## What is needed
Line by line, retype the material with nothing left out.

## Data extract
%%

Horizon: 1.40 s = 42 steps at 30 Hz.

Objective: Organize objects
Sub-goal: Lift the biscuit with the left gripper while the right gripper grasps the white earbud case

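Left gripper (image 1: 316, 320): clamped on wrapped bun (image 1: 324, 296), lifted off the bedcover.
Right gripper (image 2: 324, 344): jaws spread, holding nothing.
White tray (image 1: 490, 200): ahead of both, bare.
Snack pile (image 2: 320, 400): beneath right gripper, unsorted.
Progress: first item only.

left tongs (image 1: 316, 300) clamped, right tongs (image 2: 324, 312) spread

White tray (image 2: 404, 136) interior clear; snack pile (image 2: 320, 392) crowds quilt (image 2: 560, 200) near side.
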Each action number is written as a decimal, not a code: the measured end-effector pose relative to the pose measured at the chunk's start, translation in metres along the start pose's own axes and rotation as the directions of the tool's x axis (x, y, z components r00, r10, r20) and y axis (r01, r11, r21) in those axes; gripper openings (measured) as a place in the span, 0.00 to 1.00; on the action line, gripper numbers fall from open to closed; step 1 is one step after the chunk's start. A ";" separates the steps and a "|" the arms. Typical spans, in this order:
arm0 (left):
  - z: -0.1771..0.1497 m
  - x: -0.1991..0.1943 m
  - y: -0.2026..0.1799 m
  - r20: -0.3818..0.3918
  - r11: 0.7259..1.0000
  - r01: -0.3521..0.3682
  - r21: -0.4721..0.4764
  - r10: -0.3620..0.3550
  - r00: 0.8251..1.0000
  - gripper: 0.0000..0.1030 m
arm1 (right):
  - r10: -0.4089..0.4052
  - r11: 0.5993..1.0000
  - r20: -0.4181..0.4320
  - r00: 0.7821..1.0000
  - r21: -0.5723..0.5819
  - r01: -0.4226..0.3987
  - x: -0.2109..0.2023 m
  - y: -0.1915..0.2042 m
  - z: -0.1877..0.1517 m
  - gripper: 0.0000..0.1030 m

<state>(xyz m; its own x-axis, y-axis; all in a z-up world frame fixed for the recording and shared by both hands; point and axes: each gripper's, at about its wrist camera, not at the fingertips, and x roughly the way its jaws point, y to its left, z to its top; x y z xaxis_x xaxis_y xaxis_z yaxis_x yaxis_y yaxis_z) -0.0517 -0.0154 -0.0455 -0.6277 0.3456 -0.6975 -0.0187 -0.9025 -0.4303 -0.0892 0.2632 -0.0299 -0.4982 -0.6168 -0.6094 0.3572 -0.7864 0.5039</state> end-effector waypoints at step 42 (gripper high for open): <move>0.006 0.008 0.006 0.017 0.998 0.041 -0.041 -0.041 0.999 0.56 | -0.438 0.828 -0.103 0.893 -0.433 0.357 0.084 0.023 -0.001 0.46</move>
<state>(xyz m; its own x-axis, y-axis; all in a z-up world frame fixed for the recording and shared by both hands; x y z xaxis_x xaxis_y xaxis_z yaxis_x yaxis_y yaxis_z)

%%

## Result below
Horizon: 1.40 s = 42 steps at 30 Hz.

Objective: Organize objects
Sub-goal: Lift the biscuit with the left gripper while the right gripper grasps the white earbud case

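Left gripper (image 1: 316, 320): clamped on wrapped bun (image 1: 324, 296), lifted off the bedcover.
Right gripper (image 2: 324, 344): jaws spread, holding nothing.
White tray (image 1: 490, 200): ahead of both, bare.
Snack pile (image 2: 320, 400): beneath right gripper, unsorted.
Progress: first item only.

left tongs (image 1: 316, 300) clamped, right tongs (image 2: 324, 312) spread

White tray (image 2: 404, 136) interior clear; snack pile (image 2: 320, 392) crowds quilt (image 2: 560, 200) near side.
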Each action number is written as a decimal, not a code: the measured end-effector pose relative to the pose measured at the chunk's start, translation in metres along the start pose's own axes and rotation as the directions of the tool's x axis (x, y, z components r00, r10, r20) and y axis (r01, r11, r21) in those axes; gripper openings (measured) as a place in the span, 0.00 to 1.00; on the action line, gripper numbers fall from open to closed; step 1 is one step after the chunk's start. A ";" separates the steps and a "|" the arms. Typical spans, in this order:
arm0 (left):
  - z: -0.1771..0.1497 m
  - x: -0.1991..0.1943 m
  - y: -0.2026..0.1799 m
  - r20: -0.3818..0.3918
  - r11: 0.7259..1.0000
  - r01: -0.3521..0.3682
  - r21: -0.4721..0.4764
  - r10: -0.3620..0.3550
  - r00: 0.8251..1.0000
  - gripper: 0.0000..0.1030 m
arm1 (right):
  - r10: -0.4089..0.4052
  - r11: 0.5993..1.0000
  - r20: -0.4181..0.4320
  - r00: 0.7821..1.0000
  - r21: -0.5723..0.5819
  - r01: -0.4226..0.3987
  - x: -0.2109..0.2023 m
  - y: -0.1915..0.2042 m
  - z: -0.1877..0.1517 m
  - gripper: 0.0000..0.1030 m

<state>(xyz m; its own x-axis, y-axis; all in a z-up world frame fixed for the recording and shared by both hands; point and axes: each gripper's, at about its wrist camera, not at the fingertips, and x roughly the way its jaws point, y to its left, z to its top; x y z xaxis_x xaxis_y xaxis_z yaxis_x yaxis_y yaxis_z) -0.0517 -0.0154 -0.0455 -0.6277 0.3456 -0.6975 -0.0187 -0.9025 -0.4303 -0.0892 0.2632 -0.0299 -0.4982 -0.6168 -0.6094 0.3572 -0.7864 0.5039</state> end-effector waypoints at step 42 (gripper high for open): <move>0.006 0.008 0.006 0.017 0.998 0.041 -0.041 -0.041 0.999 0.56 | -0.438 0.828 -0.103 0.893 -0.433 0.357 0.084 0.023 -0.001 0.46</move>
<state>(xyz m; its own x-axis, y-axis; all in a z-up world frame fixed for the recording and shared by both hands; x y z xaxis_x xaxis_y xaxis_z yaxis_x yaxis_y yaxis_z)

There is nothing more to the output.